# This years kids (first yr)



## goatiegurl*Oh (Nov 11, 2007)

Here are all of this years kids. The Boers were just born today,the black Lamancha doeling is the one that I bought and she is almost 3 months old,and the other two Lamanchas are bucklings and are a month old. Not many pics,but the Boers are still newborns and it takes a while to load pics so I figured I'll wait a bit to get pics of everyone outside :wink:









girl









boy


----------



## toth boer goats (Jul 20, 2008)

What cute babies ...congrats... :greengrin:


----------



## DebMc (Dec 11, 2009)

Nice looking kids. So cute!

Deb Mc


----------



## myfainters (Oct 30, 2009)

Soooo cute I love the La Mancha faces... my first goat was a Lamancha.... I think they adorable!


----------



## FunnyRiverFarm (Sep 13, 2008)

Looks like everybody's doing great! I just love goat babies!


----------



## nutmegfarm (Dec 23, 2009)

Very cute!

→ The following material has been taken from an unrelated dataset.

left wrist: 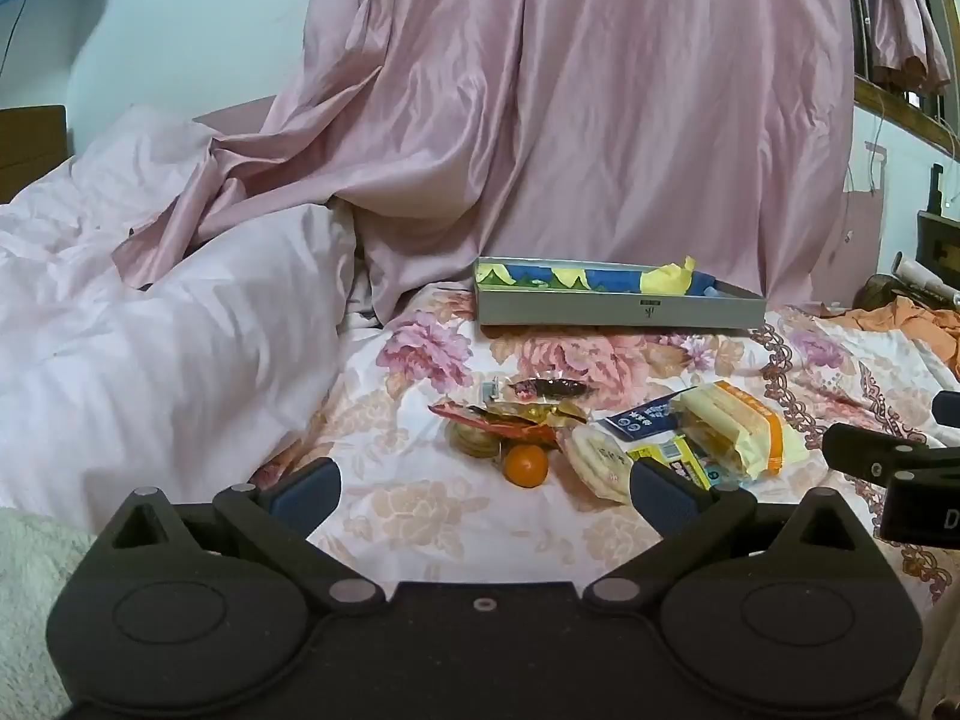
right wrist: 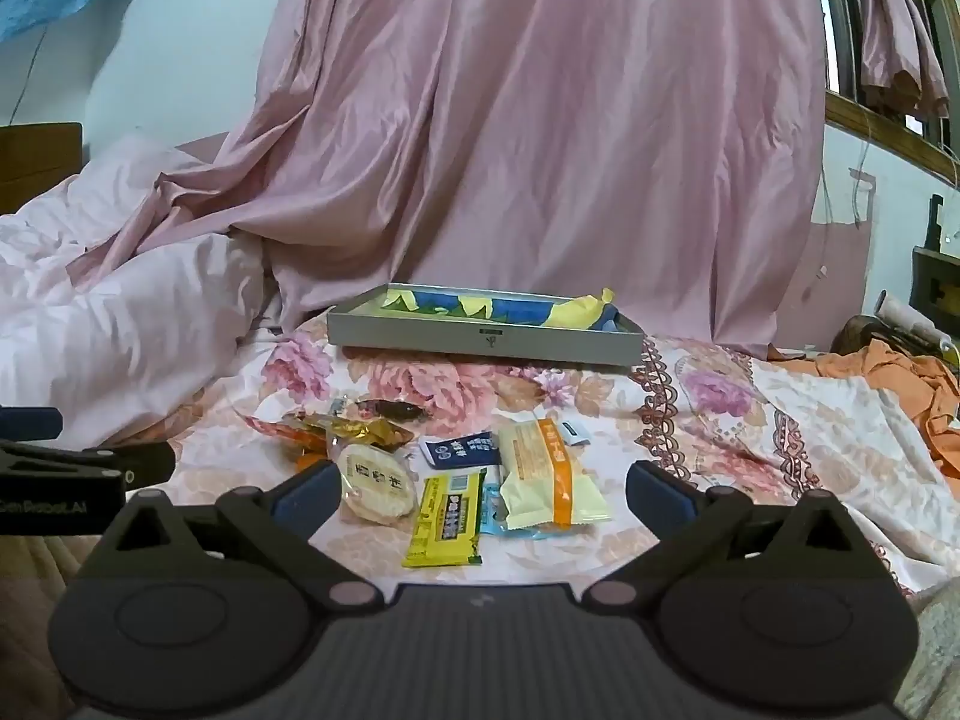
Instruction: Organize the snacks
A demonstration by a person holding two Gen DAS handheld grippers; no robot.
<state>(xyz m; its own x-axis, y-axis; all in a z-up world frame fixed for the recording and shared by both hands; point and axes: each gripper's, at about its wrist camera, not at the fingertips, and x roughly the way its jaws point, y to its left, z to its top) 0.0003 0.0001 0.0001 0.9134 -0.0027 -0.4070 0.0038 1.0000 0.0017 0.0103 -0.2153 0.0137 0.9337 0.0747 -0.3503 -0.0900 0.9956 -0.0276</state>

Congrats on the little ones! :dance: (yes, I did choose the awesome finger dancing!!)


----------



## StaceyRosado (Oct 5, 2007)

very nice


----------



## greatcashmeres (Jul 13, 2008)

Yep, babies/young ones sure do bring a smile to a person's face-awww factor way up there.


----------



## liz (Oct 5, 2007)

Congrats on your first babies! Awwwwwww! Adorable


----------



## redneck_acres (Oct 18, 2007)

Beautiful babies! Congrats! I'm nearly done with my kidding season-thankgoodness.


----------



## Riot_My_Love (Jul 12, 2009)

Awwh!


----------